Start of Collected data

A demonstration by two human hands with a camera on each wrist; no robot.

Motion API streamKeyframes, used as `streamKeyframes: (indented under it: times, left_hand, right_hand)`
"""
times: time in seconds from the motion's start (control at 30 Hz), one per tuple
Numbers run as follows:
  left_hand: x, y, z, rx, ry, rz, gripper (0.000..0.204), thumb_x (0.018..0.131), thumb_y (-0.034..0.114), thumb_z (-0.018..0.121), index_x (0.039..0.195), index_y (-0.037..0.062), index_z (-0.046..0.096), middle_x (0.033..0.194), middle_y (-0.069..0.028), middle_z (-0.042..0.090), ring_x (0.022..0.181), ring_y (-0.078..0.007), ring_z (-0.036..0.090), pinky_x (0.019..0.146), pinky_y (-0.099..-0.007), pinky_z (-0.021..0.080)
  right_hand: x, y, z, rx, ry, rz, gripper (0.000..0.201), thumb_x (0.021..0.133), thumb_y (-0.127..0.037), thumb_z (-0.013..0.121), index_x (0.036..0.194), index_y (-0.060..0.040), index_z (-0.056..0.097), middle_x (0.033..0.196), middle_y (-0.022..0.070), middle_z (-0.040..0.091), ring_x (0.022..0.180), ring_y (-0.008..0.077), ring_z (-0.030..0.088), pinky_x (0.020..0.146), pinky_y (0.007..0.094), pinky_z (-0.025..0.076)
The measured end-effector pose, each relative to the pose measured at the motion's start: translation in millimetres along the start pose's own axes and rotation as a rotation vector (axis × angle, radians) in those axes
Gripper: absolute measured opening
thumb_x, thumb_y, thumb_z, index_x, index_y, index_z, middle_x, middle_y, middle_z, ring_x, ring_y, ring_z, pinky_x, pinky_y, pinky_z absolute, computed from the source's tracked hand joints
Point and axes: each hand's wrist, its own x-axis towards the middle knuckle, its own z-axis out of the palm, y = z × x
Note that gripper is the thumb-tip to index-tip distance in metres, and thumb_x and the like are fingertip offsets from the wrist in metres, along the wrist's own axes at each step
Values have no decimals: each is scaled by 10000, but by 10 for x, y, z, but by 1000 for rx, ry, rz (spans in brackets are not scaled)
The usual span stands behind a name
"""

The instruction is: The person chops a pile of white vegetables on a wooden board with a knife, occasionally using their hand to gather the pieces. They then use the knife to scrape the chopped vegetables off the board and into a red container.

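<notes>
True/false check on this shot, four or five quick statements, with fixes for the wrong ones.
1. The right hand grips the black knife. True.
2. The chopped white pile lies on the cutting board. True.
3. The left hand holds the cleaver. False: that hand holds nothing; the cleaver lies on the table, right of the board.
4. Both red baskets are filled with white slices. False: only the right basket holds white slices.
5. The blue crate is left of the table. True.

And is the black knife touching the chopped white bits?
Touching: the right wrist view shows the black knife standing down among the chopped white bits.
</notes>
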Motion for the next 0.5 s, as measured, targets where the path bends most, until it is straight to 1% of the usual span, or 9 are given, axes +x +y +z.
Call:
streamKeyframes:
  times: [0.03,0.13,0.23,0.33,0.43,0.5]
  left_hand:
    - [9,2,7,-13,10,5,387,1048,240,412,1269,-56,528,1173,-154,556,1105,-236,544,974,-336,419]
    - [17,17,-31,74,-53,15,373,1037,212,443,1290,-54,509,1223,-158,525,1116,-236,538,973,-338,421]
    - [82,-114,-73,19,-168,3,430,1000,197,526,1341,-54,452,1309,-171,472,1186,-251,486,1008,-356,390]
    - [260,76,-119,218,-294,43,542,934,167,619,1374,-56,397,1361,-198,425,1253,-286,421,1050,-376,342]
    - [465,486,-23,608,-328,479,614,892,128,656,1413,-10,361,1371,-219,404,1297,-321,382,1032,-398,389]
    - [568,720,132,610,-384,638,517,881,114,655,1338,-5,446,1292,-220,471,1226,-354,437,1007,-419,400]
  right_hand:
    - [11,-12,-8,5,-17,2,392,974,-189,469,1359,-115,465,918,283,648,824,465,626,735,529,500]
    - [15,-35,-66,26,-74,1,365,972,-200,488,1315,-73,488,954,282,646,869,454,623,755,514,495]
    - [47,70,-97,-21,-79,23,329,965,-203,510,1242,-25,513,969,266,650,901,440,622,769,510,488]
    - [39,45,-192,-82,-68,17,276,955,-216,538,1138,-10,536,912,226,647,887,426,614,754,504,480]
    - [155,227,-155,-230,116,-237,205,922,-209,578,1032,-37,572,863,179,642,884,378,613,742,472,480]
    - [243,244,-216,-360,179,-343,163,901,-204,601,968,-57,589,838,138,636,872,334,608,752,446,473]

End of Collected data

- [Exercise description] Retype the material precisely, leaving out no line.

- [Task solution]
A demonstration by two human hands with a camera on each wrist; no robot.

Motion API streamKeyframes, used as `streamKeyframes: (indented under it: times, left_hand, right_hand)`
"""
times: time in seconds from the motion's start (control at 30 Hz), one per tuple
Numbers run as follows:
  left_hand: x, y, z, rx, ry, rz, gripper (0.000..0.204), thumb_x (0.018..0.131), thumb_y (-0.034..0.114), thumb_z (-0.018..0.121), index_x (0.039..0.195), index_y (-0.037..0.062), index_z (-0.046..0.096), middle_x (0.033..0.194), middle_y (-0.069..0.028), middle_z (-0.042..0.090), ring_x (0.022..0.181), ring_y (-0.078..0.007), ring_z (-0.036..0.090), pinky_x (0.019..0.146), pinky_y (-0.099..-0.007), pinky_z (-0.021..0.080)
  right_hand: x, y, z, rx, ry, rz, gripper (0.000..0.201), thumb_x (0.021..0.133), thumb_y (-0.127..0.037), thumb_z (-0.013..0.121), index_x (0.036..0.194), index_y (-0.060..0.040), index_z (-0.056..0.097), middle_x (0.033..0.196), middle_y (-0.022..0.070), middle_z (-0.040..0.091), ring_x (0.022..0.180), ring_y (-0.008..0.077), ring_z (-0.030..0.088), pinky_x (0.020..0.146), pinky_y (0.007..0.094), pinky_z (-0.025..0.076)
The measured end-effector pose, each relative to the pose measured at the motion's start: translation in millimetres along the start pose's own axes and rotation as a rotation vector (axis × angle, radians) in those axes
Gripper: absolute measured opening
thumb_x, thumb_y, thumb_z, index_x, index_y, index_z, middle_x, middle_y, middle_z, ring_x, ring_y, ring_z, pinky_x, pinky_y, pinky_z absolute, computed from the source's tracked hand joints
Point and axes: each hand's wrist, its own x-axis towards the middle knuckle, its own z-axis out of the palm, y = z × x
Note that gripper is the thumb-tip to index-tip distance in metres, and thumb_x and the like are fingertip offsets from the wrist in metres, along the wrist's own axes at each step
Values have no decimals: each is scaled by 10000, but by 10 for x, y, z, but by 1000 for rx, ry, rz (spans in brackets are not scaled)
The usual span stands behind a name
"""

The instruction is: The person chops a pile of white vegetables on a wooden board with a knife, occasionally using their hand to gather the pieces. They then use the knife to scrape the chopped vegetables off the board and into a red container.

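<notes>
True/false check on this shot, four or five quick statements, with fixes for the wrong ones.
1. The right hand grips the black knife. True.
2. The chopped white pile lies on the cutting board. True.
3. The left hand holds the cleaver. False: that hand holds nothing; the cleaver lies on the table, right of the board.
4. Both red baskets are filled with white slices. False: only the right basket holds white slices.
5. The blue crate is left of the table. True.

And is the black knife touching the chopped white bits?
Touching: the right wrist view shows the black knife standing down among the chopped white bits.
</notes>
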Motion for the next 0.5 s, as measured, targets where the path bends most, until it is straight to 1% of the usual span, or 9 are given, axes +x +y +z.
Call:
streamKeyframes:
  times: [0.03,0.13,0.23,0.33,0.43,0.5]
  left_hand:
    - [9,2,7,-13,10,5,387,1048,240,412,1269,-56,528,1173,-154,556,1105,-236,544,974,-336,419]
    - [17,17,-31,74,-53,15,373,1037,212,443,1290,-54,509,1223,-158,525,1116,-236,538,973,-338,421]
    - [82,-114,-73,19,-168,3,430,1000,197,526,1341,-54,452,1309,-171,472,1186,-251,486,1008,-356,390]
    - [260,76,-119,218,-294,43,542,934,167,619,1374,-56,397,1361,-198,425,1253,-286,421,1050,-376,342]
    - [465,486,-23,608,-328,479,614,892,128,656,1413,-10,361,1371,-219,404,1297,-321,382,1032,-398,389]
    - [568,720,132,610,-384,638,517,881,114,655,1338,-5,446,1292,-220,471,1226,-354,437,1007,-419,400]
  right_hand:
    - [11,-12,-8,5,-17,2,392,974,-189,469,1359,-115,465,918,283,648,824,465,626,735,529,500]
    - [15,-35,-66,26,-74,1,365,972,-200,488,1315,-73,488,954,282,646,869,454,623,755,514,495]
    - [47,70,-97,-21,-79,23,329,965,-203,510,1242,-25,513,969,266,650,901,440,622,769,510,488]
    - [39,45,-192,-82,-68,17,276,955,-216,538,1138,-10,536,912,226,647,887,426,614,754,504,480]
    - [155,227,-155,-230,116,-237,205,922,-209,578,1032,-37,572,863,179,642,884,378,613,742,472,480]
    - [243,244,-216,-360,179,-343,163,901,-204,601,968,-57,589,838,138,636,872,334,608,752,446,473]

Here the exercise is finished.